Each line from the one that contains "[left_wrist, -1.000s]" to the end of the material must be set down exactly, and no line before it.
====== Provided data
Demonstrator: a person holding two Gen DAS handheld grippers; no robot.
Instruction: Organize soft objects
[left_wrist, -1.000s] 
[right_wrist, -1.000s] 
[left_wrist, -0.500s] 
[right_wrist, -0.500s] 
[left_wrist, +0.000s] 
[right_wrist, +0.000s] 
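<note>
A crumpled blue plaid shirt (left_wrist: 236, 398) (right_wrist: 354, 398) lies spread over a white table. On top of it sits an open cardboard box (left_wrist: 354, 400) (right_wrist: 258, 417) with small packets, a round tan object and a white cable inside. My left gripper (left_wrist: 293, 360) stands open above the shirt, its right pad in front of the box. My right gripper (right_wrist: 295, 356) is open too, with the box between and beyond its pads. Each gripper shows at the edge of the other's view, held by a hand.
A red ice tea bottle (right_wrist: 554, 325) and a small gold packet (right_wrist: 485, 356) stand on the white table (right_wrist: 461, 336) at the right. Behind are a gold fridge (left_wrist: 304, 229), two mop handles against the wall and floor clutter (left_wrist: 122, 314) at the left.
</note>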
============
◆ Answer to this problem
[left_wrist, -1.000s] 
[right_wrist, -1.000s] 
[left_wrist, -0.500s] 
[right_wrist, -0.500s] 
[left_wrist, +0.000s] 
[right_wrist, +0.000s] 
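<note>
A crumpled blue plaid shirt (left_wrist: 236, 398) (right_wrist: 354, 398) lies spread over a white table. On top of it sits an open cardboard box (left_wrist: 354, 400) (right_wrist: 258, 417) with small packets, a round tan object and a white cable inside. My left gripper (left_wrist: 293, 360) stands open above the shirt, its right pad in front of the box. My right gripper (right_wrist: 295, 356) is open too, with the box between and beyond its pads. Each gripper shows at the edge of the other's view, held by a hand.
A red ice tea bottle (right_wrist: 554, 325) and a small gold packet (right_wrist: 485, 356) stand on the white table (right_wrist: 461, 336) at the right. Behind are a gold fridge (left_wrist: 304, 229), two mop handles against the wall and floor clutter (left_wrist: 122, 314) at the left.
</note>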

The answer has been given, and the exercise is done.